Transcribe, word for word and without additions, each line below from the one containing "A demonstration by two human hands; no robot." through the one containing "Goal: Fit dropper", both ends included.

▶ _Recorded information_
-=-=-=-=-
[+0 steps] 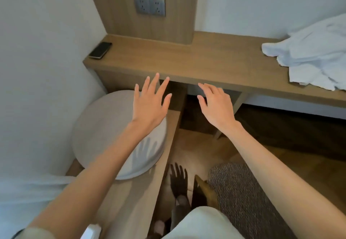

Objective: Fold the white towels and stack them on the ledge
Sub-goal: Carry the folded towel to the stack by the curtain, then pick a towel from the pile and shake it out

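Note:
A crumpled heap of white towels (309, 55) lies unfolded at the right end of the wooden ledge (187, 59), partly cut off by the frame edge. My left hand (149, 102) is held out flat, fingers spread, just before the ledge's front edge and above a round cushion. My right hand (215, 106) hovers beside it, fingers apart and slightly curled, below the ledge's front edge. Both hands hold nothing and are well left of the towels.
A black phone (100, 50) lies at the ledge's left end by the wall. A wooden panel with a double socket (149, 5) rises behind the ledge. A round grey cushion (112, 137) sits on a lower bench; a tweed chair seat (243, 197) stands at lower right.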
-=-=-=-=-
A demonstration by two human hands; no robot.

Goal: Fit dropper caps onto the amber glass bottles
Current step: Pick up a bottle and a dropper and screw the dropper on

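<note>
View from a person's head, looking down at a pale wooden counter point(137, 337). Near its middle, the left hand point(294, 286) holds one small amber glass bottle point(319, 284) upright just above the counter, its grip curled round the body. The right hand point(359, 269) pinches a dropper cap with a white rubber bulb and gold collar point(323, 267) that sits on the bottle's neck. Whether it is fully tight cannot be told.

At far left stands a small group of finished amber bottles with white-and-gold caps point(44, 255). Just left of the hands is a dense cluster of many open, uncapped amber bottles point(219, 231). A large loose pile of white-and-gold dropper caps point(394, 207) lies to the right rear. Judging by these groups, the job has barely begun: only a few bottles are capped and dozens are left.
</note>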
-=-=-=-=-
▶ _Your response_
A demonstration by two human hands; no robot.

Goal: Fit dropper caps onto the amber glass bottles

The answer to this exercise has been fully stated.